Ne traitant presque pas des modalités de l’émigration régulière à partir du Maroc, et se focalisant sur les sanctions encourues et les peines lourdes infligées en matière d’im(é)migration irrégulière(s), la loi comporte de grandes défaillances. Les critiques qui lui ont été adressées ne sont pas nouvelles et n’ont pas attendu son application. Dès l’élaboration de son projet, elle a été décriée . La loi se caractérise par un esprit répressif accentué et une forte orientation sécuritaire, axée fondamentalement sur le contrôle et la sanction, faisant d’elle un texte liberticide. 

Dans notre livre intitulé « Le Maroc non – africain, gendarme de l’Europe ? », avec pour sous-titre « Alerte au projet de loi 02-03 relative à l’entrée et au séjour des étrangers au Maroc, à l’émigration et l’immigration irrégulières ! », paru à la mi-mars 2003, alors que le projet était encore en discussion parlementaire (et qui sera voté sans aucun changement en juin 2003), nous mettions en relief ceci.

Loin de constituer une mise à niveau salutaire, cette loi de l’inhospitalité est une simple loi de police des étrangers, considérés comme suspects et dangereux. Elle participe à une sorte de « guerre migratoire », en criminalisant les migrants . Elle doit être revue de fond en comble pour intégrer la dimension droits humains. Constituant un « clonage » sécuritaire ou un copier-coller littéral de l’Ordonnance modifiée du 2 novembre 1945 en France dans sa version révisée la plus répressive , elle répond à des conditionnalités extérieures, essentiellement européennes . Celles que précisait l’argumentaire de son projet , à savoir : « permettre au Maroc d’assumer pleinement ses engagements envers ses partenaires, notamment en matière de lutte commune contre la migration transfrontalière, dans sa double composante nationale et étrangère » , c’est à dire aussi bien l’émigration irrégulière des Marocains vers l’Europe, que celle des étrangers vers et à partir du Maroc. 

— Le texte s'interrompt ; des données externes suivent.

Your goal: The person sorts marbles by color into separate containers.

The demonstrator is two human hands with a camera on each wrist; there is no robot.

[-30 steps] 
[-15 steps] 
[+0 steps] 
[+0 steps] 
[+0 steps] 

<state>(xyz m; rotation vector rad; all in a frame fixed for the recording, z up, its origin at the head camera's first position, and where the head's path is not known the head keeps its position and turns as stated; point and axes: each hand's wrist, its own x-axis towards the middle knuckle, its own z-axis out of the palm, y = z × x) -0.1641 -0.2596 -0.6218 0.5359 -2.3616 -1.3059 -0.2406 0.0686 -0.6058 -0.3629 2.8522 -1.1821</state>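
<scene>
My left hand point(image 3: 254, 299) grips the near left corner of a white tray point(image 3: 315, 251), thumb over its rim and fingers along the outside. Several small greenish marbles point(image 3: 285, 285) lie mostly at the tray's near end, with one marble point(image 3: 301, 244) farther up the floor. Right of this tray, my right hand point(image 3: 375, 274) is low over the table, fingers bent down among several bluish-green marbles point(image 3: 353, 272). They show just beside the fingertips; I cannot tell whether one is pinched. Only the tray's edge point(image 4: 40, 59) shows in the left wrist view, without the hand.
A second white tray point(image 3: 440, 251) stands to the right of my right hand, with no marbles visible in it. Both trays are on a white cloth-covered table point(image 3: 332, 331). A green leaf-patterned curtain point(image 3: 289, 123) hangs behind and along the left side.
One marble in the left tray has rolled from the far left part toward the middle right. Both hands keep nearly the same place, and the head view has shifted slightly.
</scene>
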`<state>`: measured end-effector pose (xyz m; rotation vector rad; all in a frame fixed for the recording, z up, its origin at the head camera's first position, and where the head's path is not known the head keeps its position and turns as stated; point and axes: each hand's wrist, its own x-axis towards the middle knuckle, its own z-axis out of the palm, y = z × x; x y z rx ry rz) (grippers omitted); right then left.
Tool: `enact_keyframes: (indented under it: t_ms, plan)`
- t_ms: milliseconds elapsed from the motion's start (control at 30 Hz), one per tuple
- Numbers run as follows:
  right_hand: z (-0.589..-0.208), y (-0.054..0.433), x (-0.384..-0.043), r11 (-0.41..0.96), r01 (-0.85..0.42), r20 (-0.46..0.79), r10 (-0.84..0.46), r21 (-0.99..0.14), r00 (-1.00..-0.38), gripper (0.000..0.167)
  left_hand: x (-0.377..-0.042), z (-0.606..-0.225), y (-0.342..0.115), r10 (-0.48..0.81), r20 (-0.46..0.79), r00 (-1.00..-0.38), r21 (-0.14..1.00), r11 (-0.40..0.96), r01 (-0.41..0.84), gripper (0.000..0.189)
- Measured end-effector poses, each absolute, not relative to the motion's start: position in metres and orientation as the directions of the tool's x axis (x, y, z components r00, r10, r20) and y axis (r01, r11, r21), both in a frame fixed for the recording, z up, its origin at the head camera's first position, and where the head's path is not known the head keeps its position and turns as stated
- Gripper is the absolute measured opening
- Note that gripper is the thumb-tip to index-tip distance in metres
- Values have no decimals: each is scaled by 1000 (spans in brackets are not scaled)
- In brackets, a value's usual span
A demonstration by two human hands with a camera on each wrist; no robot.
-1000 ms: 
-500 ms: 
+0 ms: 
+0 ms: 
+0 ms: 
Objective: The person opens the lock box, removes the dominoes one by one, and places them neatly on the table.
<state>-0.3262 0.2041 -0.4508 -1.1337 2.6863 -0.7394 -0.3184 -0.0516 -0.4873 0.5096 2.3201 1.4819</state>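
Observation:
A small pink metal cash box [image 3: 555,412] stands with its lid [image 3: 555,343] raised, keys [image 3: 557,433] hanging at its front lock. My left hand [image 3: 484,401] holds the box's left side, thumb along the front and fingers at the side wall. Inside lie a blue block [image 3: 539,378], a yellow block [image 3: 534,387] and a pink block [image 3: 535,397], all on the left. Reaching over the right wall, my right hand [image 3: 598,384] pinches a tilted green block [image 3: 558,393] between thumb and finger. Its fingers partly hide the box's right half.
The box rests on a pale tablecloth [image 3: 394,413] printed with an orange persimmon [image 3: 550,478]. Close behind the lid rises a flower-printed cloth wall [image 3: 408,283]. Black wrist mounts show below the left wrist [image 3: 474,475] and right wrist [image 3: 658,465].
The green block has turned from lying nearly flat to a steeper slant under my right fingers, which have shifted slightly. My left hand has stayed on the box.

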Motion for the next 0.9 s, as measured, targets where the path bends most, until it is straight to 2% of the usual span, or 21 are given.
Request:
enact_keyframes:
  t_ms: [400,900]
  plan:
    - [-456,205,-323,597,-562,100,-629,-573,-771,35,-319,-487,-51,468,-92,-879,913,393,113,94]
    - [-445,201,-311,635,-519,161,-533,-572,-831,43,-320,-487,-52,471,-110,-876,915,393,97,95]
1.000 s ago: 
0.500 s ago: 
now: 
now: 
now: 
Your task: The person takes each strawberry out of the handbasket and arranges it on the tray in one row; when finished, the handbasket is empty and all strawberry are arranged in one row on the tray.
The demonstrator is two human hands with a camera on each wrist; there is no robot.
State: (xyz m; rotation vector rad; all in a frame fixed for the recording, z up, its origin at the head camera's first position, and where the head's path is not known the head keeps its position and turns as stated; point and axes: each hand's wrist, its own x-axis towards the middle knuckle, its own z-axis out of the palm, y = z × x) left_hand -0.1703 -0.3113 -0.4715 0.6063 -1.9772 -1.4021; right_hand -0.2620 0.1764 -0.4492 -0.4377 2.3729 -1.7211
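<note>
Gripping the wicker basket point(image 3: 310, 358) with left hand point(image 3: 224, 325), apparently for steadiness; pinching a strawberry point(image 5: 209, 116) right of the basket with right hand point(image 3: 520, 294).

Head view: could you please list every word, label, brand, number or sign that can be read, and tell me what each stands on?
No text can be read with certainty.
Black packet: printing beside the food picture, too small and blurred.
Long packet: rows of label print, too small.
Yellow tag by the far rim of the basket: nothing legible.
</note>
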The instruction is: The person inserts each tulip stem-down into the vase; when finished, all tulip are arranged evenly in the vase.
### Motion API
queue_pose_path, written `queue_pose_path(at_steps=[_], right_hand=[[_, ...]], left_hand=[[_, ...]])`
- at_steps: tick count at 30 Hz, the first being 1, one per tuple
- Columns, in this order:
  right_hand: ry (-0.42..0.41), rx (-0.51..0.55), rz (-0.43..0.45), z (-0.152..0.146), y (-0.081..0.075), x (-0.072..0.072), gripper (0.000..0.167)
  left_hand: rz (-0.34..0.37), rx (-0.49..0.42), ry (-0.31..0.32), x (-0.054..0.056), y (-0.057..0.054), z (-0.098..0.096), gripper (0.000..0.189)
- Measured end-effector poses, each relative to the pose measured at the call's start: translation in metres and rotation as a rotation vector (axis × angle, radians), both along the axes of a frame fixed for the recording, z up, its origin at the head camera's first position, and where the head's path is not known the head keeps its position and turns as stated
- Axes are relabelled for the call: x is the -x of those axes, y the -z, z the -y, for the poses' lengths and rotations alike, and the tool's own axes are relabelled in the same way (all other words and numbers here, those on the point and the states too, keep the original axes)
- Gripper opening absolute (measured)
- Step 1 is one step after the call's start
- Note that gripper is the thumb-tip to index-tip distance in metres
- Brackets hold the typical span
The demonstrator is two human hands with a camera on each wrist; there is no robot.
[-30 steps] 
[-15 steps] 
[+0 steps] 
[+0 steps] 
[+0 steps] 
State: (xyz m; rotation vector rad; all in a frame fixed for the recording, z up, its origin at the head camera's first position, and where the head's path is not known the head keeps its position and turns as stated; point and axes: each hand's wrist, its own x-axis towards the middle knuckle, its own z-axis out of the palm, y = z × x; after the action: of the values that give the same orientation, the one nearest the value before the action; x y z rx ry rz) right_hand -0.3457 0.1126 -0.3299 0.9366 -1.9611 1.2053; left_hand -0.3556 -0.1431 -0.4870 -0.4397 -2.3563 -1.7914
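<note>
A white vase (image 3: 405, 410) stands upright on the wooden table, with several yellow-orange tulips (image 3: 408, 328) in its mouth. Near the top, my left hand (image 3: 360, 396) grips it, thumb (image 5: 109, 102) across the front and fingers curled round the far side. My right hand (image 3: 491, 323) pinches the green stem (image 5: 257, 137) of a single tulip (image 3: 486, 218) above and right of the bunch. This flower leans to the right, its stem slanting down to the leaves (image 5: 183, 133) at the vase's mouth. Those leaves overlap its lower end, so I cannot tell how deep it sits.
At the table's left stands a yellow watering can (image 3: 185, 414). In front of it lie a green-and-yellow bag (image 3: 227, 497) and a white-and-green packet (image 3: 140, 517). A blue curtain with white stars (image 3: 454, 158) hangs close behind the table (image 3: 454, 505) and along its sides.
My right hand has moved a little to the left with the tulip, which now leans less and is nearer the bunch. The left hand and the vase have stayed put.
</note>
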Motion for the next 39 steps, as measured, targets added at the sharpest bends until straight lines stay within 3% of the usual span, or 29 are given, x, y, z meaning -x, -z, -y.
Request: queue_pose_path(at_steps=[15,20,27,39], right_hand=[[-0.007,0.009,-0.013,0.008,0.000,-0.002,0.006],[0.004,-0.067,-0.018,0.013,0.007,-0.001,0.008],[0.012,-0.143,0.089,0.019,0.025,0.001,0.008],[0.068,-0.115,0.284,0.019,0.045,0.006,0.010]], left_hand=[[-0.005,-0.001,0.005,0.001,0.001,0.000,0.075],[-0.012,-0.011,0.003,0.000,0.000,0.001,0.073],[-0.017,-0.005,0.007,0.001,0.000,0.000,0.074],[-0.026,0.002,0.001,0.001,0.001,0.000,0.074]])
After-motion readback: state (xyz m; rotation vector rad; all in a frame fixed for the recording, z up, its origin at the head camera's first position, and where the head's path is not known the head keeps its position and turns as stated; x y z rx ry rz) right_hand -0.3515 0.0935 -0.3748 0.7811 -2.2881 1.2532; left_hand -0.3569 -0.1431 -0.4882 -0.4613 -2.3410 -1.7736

Autrement dit, assigner à résidence les nationaux et constituer une « loi anti-transit » pour les migrants de passage , qui sont bloqués. Le Maroc devant se blinder aussi bien pour la migration entrante ou pénétrante, que surtout la migration sortante vers l’Europe comme ont dû le faire de manière très proche bien d’autres pays africains par une législation répressive impulsée par l’UE . Tunisie (2004), Sénégal (2005), Algérie (2008), Mauritanie (2010)….. 

La loi 02-03 vise avant tout à légaliser les expulsions et les refoulements, à donner une base juridique à l’interdiction d’accès au territoire marocain, au retrait des cartes de séjour, à doter les autorités marocaines d’instruments juridiques permettant une gestion autoritaire, répressive, musclée et foncièrement sécuritaire de tout ce qui se rapporte aux migrations. 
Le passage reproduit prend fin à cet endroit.